** ABOUT THIS TASK **
Transcribe the data in full; each line must match exactly.

** MATERIAL PROVIDED **
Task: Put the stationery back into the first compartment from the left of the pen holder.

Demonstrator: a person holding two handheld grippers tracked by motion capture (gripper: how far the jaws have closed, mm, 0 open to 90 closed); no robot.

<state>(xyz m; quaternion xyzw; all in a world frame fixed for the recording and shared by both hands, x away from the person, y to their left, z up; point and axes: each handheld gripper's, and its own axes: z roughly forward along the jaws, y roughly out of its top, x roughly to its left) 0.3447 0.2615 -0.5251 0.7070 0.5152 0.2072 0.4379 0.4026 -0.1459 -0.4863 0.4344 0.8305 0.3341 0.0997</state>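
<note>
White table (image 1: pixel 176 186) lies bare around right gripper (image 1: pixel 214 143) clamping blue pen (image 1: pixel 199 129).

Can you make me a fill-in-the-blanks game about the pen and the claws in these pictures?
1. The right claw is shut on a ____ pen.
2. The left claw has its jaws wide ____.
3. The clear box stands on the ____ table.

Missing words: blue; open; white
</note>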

** ANSWER FOR THE TASK **
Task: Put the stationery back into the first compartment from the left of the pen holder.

Demonstrator: a person holding two handheld grippers tracked by motion capture (gripper: how far the jaws have closed, mm, 0 open to 90 closed); no robot.

<state>(xyz m; quaternion xyzw; all in a world frame fixed for the recording and shared by both hands, x away from the person, y to their left, z up; point and axes: each handheld gripper's, and its own axes: z roughly forward along the jaws, y roughly out of its top, x roughly to its left) 0.3447 0.2615 -0.5251 0.7070 0.5152 0.2072 0.4379 0.4026 -0.1459 -0.4863 0.4344 0.8305 0.3341 0.0997</state>
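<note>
White table (image 1: pixel 176 186) lies bare around right gripper (image 1: pixel 214 143) clamping blue pen (image 1: pixel 199 129).

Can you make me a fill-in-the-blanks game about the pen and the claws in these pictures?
1. The right claw is shut on a ____ pen.
2. The left claw has its jaws wide ____.
3. The clear box stands on the ____ table.

Missing words: blue; open; white
</note>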

Nothing further is required of this output.